Supplied material Start Marker

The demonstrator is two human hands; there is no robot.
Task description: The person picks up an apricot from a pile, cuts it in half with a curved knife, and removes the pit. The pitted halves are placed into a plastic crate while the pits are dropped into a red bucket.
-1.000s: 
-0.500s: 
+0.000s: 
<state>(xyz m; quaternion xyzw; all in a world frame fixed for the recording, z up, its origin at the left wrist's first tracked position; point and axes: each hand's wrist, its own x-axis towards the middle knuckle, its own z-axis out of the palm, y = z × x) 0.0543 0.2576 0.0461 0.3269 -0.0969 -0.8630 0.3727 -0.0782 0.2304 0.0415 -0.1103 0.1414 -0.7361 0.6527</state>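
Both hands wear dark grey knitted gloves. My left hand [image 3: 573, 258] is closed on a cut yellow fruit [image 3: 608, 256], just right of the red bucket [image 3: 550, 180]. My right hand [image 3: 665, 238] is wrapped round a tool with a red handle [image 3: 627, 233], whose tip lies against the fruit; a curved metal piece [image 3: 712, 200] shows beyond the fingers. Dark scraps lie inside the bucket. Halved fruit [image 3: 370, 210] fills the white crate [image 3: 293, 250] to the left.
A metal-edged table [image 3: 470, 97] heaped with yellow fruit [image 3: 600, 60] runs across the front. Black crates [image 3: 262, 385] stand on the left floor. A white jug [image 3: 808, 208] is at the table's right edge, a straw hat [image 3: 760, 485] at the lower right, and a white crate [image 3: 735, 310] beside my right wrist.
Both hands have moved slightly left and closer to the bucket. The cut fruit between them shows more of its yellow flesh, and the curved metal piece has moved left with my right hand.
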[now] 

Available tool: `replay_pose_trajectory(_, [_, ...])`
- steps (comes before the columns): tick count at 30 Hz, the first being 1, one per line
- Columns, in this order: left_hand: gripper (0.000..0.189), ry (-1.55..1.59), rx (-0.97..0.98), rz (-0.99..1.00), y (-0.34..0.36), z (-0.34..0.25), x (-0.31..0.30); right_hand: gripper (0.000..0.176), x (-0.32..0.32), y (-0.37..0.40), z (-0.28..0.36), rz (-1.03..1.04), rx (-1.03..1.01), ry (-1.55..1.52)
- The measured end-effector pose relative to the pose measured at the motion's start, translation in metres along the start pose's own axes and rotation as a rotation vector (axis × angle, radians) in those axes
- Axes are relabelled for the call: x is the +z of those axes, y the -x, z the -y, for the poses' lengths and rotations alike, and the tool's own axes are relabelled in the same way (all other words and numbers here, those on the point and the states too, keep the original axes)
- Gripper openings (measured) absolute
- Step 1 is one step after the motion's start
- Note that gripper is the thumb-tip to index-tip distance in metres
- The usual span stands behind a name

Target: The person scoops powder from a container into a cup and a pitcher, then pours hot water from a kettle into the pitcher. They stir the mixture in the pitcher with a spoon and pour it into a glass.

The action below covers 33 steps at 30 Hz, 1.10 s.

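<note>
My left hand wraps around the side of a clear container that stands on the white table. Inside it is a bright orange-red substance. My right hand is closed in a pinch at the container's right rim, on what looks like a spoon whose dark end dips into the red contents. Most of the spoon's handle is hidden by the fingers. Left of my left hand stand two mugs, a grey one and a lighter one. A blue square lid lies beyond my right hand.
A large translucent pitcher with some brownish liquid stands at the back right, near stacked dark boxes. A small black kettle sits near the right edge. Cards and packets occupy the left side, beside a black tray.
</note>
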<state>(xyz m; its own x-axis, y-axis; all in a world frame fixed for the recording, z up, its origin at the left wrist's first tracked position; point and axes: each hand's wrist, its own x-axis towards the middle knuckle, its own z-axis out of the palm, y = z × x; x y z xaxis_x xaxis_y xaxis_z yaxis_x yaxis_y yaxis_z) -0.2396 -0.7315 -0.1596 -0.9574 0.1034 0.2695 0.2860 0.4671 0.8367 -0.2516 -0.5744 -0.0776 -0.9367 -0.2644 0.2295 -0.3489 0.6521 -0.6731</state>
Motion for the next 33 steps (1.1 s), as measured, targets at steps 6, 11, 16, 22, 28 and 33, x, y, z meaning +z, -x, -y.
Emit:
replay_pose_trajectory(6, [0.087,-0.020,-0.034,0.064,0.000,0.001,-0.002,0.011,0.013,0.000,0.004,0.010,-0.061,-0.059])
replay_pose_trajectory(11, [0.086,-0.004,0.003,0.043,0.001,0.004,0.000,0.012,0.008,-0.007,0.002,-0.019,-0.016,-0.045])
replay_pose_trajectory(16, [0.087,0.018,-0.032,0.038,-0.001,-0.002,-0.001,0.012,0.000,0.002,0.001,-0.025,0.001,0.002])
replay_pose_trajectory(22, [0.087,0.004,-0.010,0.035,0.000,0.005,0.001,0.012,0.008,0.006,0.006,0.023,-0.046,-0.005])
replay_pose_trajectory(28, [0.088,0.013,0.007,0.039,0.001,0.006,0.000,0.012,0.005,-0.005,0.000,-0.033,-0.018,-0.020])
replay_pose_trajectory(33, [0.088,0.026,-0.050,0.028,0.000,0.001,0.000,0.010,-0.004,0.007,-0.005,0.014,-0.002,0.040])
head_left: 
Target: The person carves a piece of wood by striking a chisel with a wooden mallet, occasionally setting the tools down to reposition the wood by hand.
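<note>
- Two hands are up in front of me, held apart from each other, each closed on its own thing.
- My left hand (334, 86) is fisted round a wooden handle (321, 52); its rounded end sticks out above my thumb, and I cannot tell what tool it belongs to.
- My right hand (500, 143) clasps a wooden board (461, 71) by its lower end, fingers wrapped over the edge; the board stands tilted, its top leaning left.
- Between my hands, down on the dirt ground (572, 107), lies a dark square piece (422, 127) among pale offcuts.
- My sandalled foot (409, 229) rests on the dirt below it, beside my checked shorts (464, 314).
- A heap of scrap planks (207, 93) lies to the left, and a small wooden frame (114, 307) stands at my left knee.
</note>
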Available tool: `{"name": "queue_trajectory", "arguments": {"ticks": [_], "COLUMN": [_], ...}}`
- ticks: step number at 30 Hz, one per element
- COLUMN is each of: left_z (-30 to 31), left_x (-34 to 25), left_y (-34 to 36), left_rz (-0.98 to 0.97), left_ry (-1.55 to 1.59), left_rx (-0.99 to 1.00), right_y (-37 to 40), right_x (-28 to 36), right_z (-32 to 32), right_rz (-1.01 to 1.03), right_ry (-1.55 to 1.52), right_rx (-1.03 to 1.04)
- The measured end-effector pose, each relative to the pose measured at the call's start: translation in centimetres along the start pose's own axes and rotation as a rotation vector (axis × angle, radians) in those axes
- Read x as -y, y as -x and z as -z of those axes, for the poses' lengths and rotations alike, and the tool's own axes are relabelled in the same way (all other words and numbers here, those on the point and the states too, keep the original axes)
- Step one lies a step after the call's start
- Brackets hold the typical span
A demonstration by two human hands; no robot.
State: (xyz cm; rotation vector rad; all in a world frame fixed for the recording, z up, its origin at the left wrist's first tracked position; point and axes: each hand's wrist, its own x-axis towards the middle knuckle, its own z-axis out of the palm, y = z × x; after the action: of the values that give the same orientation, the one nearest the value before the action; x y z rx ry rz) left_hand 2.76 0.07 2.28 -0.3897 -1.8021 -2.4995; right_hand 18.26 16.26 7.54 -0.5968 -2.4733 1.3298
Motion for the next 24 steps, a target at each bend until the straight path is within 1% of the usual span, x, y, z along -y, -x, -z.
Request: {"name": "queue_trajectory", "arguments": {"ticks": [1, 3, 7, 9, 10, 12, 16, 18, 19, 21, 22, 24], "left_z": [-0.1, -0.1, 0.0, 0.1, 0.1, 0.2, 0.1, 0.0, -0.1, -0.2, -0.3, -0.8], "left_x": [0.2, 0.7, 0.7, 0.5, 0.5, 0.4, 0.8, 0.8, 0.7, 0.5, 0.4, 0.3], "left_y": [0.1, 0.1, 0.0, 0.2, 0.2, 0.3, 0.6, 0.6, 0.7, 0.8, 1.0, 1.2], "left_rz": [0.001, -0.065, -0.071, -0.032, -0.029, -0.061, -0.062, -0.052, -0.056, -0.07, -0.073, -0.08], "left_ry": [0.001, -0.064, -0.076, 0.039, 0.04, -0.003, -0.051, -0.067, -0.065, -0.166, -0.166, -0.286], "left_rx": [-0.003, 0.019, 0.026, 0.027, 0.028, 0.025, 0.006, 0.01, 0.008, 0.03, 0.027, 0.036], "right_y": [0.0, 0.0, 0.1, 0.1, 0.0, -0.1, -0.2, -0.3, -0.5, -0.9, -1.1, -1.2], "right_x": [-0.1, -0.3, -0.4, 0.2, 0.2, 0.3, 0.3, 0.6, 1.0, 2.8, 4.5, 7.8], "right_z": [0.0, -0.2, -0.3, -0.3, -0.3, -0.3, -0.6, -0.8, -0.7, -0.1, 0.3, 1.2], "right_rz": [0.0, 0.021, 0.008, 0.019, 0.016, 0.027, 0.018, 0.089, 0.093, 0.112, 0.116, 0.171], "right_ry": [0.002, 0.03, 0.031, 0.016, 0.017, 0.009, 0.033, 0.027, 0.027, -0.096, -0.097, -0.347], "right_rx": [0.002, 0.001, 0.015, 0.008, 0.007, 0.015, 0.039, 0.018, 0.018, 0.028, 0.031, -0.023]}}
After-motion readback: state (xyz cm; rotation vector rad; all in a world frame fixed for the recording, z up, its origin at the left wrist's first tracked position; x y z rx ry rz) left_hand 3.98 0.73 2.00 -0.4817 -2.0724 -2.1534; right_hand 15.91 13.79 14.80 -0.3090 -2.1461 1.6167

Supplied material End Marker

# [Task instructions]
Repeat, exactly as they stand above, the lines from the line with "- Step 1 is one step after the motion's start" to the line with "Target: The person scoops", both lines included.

# [Your response]
- Step 1 is one step after the motion's start
- Note that gripper is the thumb-tip to index-tip distance in metres
- The usual span stands behind a name

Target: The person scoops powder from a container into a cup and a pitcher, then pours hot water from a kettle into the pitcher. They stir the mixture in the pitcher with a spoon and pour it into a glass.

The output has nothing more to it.